A violência não acabará na Palestina da noite para o dia, afirmou Mubarak na Blair House, a residência onde ficam os líderes que visitam Washington. Estamos tratando de seres humanos que não podem trabalhar, cujas casas estão destruídas. Que se pode esperar deles? A única forma de deter esse processo é dar esperança a esta gente, acrescentou.
Mubarak, que está em Camp David para se encontrar com o presidente George W. Bush, é o último de uma série de líderes árabes que pediram ao presidente americano para determinar um prazo para resolver a crise no Oriente Médio entre israelenses e palestinos.
O presidente egípcio havia se reunido com o secretário de Estado, Colin Powell, na Blair House na sexta-feira antes de partir para a residência presidencial de Camp David, em Maryland, onde conversou com Bush à noite e durante o dia de ontem.
Para que as conversas continuem, disse Mubarak, deve haver alguma flexibilidade do lado israelense, como, por exemplo, a retirada das tropas da Cisjordânia.

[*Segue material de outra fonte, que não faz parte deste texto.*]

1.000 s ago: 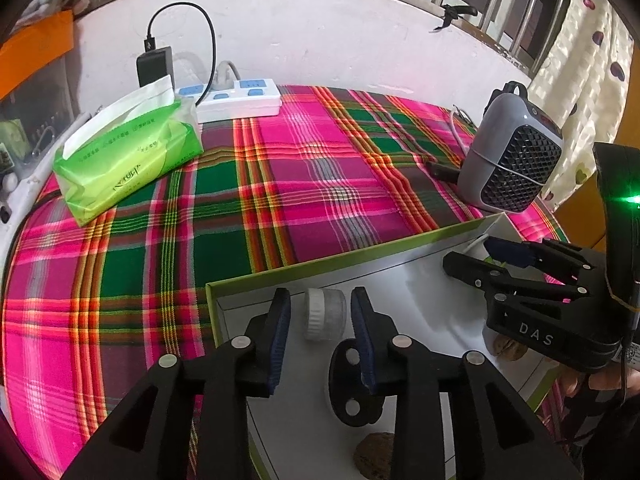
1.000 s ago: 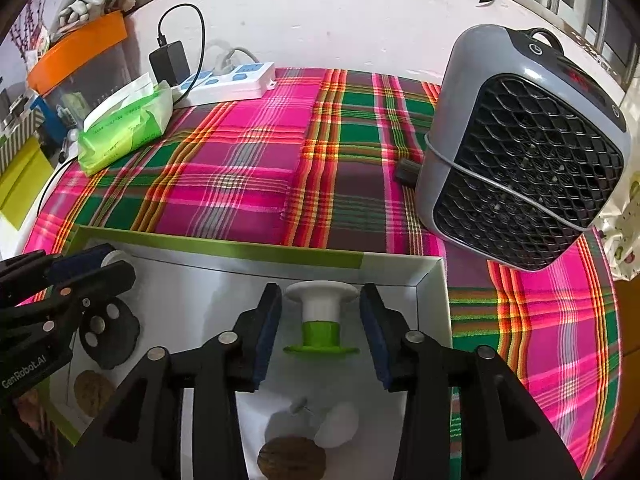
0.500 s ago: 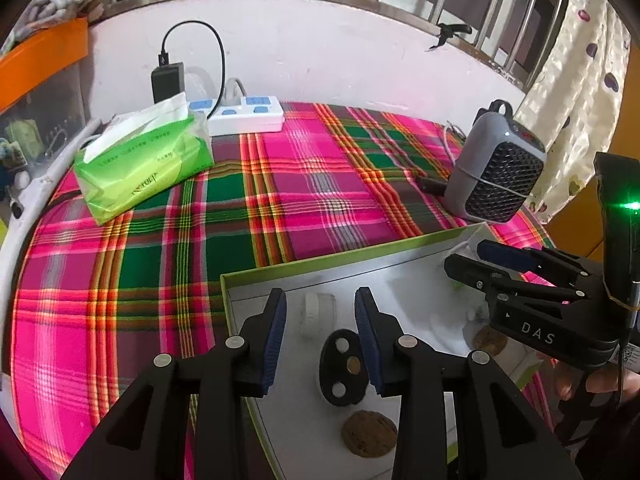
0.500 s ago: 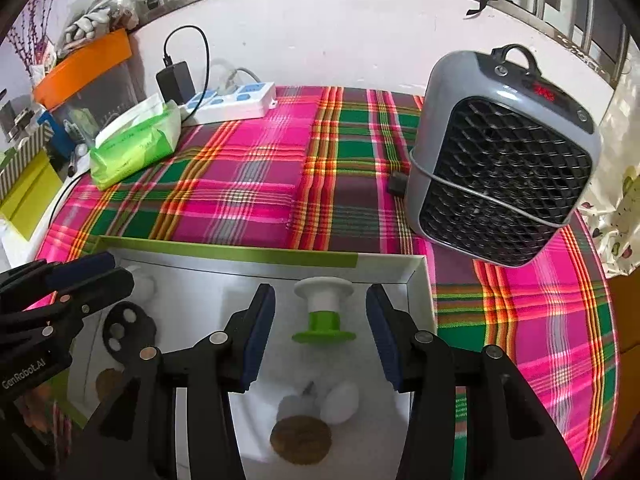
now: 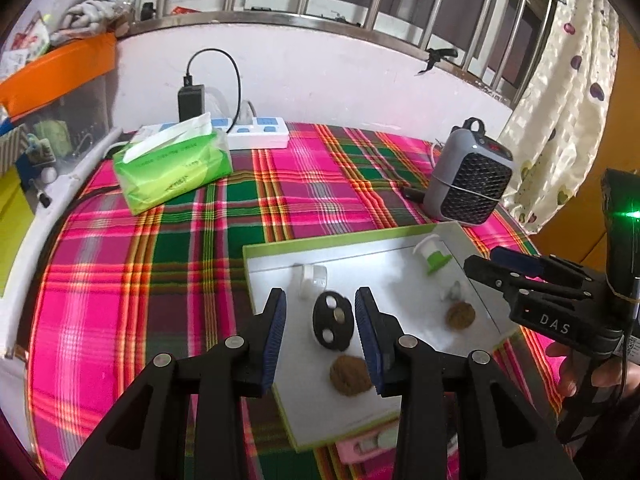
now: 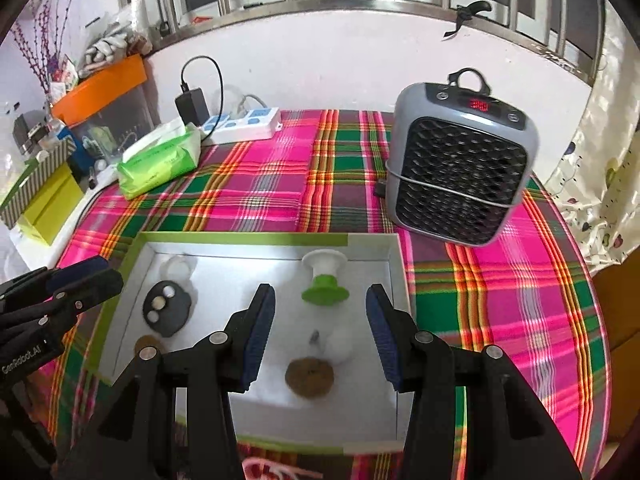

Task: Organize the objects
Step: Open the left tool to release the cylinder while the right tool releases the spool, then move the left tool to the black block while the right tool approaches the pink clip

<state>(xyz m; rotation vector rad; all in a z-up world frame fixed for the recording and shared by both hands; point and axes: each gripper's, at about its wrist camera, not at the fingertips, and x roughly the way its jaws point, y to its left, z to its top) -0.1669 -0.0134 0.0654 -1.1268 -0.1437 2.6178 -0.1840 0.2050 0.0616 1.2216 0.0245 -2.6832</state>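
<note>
A shallow white box with a green rim (image 5: 340, 242) (image 6: 240, 237) lies on the plaid cloth. In it are a white-and-green spool (image 5: 432, 255) (image 6: 324, 278), a black disc with holes (image 5: 333, 321) (image 6: 167, 307), a small white cap (image 5: 314, 280) (image 6: 176, 267), two brown walnuts (image 5: 350, 374) (image 6: 309, 376) and a white ball (image 6: 339, 345). My left gripper (image 5: 319, 334) is open and empty above the black disc. My right gripper (image 6: 321, 334) is open and empty above the ball and a walnut, behind the spool.
A grey heater (image 5: 468, 184) (image 6: 456, 168) stands right of the box. A green tissue pack (image 5: 170, 166) (image 6: 160, 160) and a white power strip (image 5: 256, 134) (image 6: 244, 124) lie at the back left. A pink object (image 5: 368, 446) lies at the box's near edge.
Both grippers have pulled back and up from the box, so more of the table shows. The right jaws have opened wider. The spool and disc stay in the box.
</note>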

Apenas os Estados Unidos têm o peso necessário para assegurar que essas condições serão cumpridas.
O papel do Egito, e principalmente o dos Estados Unidos como ator central do processo de paz, é ajudar as partes a retomar as negociações e pôr fim à violência, concluiu Mubarak.
Agressão - A Liga Árabe condenou ontem a agressão israelense nos territórios palestinos e acusou Israel de rejeitar a iniciativa árabe de paz para o Oriente Médio.
Em um comunicado divulgado depois de uma reunião emergencial no Cairo, a Liga Árabe acusou Israel de continuar aplicando uma política de castigo em massa contra os palestinos e de menosprezo aos locais santos islâmicos e cristãos nos territórios ocupados.
A Liga pediu ao Conselho de Segurança da ONU que aja para proteger o povo palestino e reiterou o apoio à resistência legítima contra a ocupação israelense.